___ Recorded information ___

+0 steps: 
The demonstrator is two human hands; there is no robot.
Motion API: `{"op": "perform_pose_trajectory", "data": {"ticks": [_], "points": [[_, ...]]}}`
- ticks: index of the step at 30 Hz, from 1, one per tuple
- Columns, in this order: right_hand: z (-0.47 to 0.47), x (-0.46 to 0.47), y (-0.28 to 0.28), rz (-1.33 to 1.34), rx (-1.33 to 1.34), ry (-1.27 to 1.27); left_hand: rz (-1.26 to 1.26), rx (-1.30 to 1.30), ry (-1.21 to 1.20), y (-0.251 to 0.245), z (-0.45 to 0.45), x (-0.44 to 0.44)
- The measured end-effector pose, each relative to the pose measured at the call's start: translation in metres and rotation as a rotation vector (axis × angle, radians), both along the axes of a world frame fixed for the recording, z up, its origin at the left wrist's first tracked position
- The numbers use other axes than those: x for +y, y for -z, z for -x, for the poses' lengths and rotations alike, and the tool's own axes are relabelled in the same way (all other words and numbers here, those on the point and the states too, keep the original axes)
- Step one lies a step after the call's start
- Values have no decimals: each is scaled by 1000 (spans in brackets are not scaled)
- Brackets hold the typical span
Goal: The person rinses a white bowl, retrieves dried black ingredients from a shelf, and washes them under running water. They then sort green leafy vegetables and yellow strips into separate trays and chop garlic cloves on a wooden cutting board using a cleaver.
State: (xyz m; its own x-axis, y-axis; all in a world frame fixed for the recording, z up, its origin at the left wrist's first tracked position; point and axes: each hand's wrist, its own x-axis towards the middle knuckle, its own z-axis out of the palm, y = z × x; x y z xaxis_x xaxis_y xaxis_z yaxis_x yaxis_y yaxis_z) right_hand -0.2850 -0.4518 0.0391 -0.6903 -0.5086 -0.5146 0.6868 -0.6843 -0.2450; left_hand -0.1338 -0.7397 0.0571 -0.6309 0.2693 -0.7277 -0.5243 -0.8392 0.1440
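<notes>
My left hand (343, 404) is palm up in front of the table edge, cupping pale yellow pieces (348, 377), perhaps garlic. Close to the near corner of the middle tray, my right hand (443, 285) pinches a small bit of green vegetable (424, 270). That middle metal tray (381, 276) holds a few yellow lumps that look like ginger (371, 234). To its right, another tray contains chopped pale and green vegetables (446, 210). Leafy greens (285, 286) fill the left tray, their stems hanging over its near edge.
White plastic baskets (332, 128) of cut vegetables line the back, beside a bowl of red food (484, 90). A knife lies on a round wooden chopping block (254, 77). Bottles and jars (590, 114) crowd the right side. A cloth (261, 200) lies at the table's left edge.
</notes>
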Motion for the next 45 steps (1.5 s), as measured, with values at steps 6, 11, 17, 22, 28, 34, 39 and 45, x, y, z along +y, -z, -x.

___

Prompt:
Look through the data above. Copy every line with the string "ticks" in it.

Solution below:
Motion API: `{"op": "perform_pose_trajectory", "data": {"ticks": [_], "points": [[_, ...]]}}`
- ticks: index of the step at 30 Hz, from 1, one per tuple

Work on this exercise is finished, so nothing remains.